__ABOUT THIS TASK__
Where the line with "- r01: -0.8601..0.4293" appears below, start writing out lines exactly, and finish with the line with "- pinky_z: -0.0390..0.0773", which is included; write out nothing else.

= Beginning of Section =

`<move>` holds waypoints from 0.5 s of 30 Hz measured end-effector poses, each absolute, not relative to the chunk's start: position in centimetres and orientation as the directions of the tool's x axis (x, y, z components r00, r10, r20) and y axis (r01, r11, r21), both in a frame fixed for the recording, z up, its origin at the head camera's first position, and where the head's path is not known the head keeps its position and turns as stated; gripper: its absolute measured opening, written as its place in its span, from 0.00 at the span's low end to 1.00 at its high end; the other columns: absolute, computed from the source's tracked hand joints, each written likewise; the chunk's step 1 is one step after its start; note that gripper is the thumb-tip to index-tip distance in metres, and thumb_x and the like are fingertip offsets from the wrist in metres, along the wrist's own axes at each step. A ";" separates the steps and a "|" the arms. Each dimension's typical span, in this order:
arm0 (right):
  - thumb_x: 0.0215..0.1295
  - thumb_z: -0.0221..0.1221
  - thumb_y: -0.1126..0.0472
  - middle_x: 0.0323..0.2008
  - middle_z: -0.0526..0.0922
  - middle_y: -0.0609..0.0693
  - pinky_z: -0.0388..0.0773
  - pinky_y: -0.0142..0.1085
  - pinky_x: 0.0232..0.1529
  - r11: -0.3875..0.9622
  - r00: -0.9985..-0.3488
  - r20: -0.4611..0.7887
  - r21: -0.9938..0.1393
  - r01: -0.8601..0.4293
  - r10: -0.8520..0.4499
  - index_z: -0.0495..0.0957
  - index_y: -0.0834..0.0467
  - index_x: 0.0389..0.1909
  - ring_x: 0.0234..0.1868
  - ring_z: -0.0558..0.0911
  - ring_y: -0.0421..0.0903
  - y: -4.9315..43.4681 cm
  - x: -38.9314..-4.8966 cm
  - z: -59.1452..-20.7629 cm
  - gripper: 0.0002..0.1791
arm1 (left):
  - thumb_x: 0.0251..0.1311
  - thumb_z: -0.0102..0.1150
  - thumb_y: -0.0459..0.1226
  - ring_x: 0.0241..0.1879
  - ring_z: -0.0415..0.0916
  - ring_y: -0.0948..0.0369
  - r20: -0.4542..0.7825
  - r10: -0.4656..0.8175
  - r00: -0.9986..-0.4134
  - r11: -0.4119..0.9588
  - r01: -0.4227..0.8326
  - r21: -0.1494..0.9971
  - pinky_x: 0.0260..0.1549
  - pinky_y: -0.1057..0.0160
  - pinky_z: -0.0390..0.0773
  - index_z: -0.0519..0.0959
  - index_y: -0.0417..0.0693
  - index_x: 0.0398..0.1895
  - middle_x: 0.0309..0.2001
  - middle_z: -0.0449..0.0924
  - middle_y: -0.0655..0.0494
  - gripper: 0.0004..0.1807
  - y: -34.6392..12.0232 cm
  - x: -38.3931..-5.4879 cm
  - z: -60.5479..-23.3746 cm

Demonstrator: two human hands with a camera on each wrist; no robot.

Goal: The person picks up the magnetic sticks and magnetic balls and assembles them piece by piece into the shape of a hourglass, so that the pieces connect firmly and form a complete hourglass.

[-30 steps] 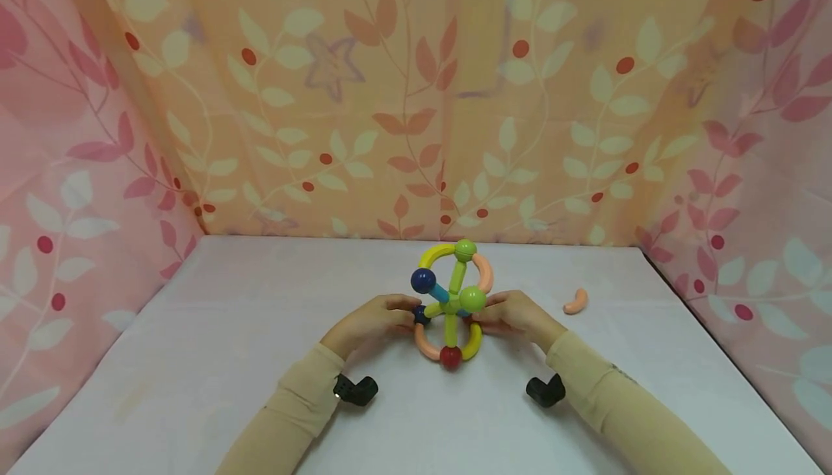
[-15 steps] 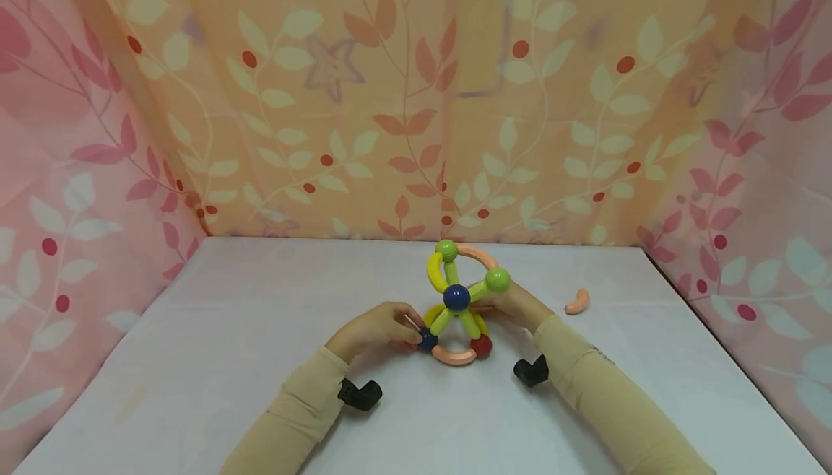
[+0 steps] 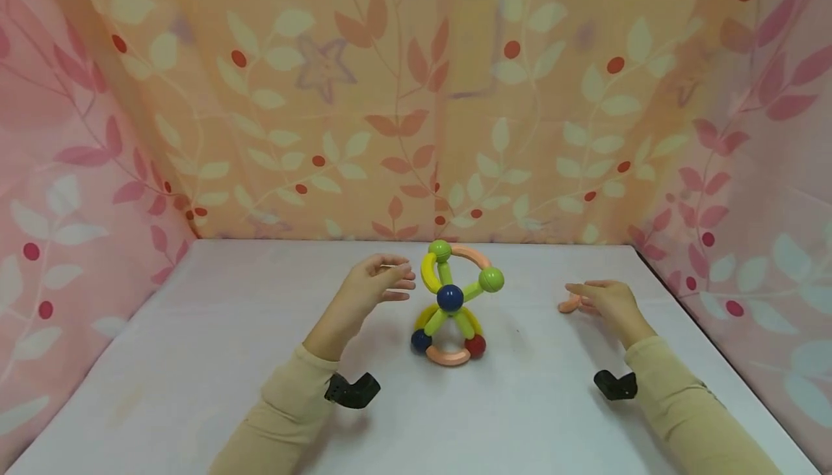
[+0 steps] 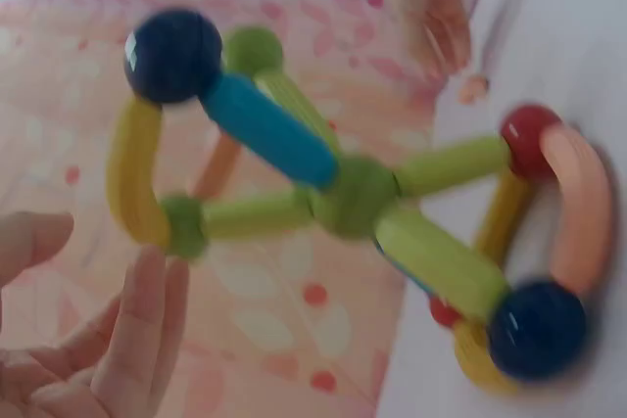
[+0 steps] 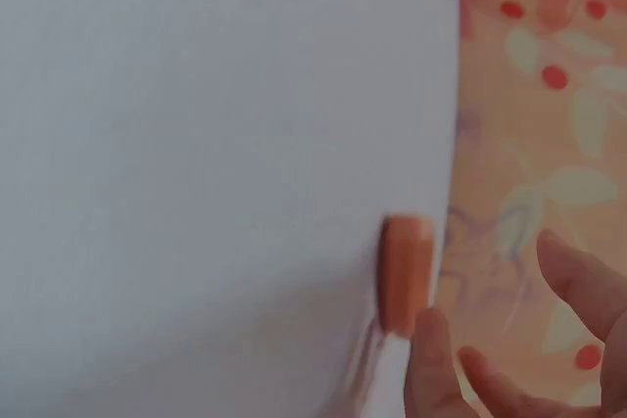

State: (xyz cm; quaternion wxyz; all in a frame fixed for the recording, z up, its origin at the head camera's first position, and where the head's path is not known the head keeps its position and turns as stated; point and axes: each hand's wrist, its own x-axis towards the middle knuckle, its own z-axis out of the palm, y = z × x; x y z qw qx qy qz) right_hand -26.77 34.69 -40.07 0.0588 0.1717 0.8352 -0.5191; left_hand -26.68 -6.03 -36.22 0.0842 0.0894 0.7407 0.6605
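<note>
A construction toy of coloured balls and sticks stands on the table, with a dark blue ball (image 3: 450, 298) facing the head camera. A green hub (image 4: 355, 197) joins its straight sticks, while yellow and peach curved sticks link the outer balls. My left hand (image 3: 370, 286) is raised at its left side, fingers extended and holding nothing. In the left wrist view those fingertips come right up to the yellow curved stick (image 4: 135, 173). Off to the right, my right hand (image 3: 614, 305) reaches over a loose peach curved stick (image 5: 406, 276), fingertips at its end and thumb apart.
A white cloth covers the table (image 3: 195, 359), with patterned curtains (image 3: 416, 99) at the back and both sides. Black wrist cameras (image 3: 353, 390) jut inward from both sleeves. The toy stands between the two hands.
Both hands have let go of the toy, which was turned and now stands alone. My left hand has lifted up, and the right has moved right to the loose curved stick.
</note>
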 end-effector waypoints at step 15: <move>0.63 0.57 0.68 0.20 0.81 0.47 0.85 0.32 0.29 0.272 -0.910 -0.344 -0.875 0.400 0.231 0.73 0.76 0.47 0.21 0.84 0.39 33.3 -28.7 -41.1 0.15 | 0.67 0.60 0.39 0.36 0.83 0.60 -0.031 0.254 -0.967 -0.027 -0.039 0.999 0.44 0.58 0.86 0.71 0.38 0.56 0.47 0.84 0.42 0.20 -3.1 -26.4 -35.4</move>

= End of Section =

__EXPECTED ANSWER__
  - r01: -0.8601..0.4293
  - r10: -0.8520..0.4499
  - index_z: -0.0495..0.0957
  - index_y: -0.0834..0.0467
  - index_x: 0.0389..0.1909
  - ring_x: 0.0234..0.1868
  - ring_z: -0.0558..0.0911
  - ring_y: -0.0421..0.0903
  - y: -4.9315..43.4681 cm
  - x: -38.9314..-4.8966 cm
  - z: -59.1452..-20.7629 cm
  - gripper: 0.0002..0.1791
arm1 (left):
  - thumb_x: 0.0251..0.1311
  - thumb_z: -0.0102..0.1150
  - thumb_y: -0.0459..0.1226
  - ring_x: 0.0241..0.1879
  - ring_z: -0.0415..0.0916
  - ring_y: -0.0948..0.0369
  - r20: -0.4542..0.7825
  - r10: -0.4656..0.8175
  - r00: -0.9986..-0.4134
  - r11: -0.4119..0.9588
  - r01: -0.4227..0.8326
  - r21: -0.1494..0.9971
  - pinky_x: 0.0260..0.1549
  - pinky_y: -0.1057..0.0160
  - pinky_z: -0.0390..0.0773

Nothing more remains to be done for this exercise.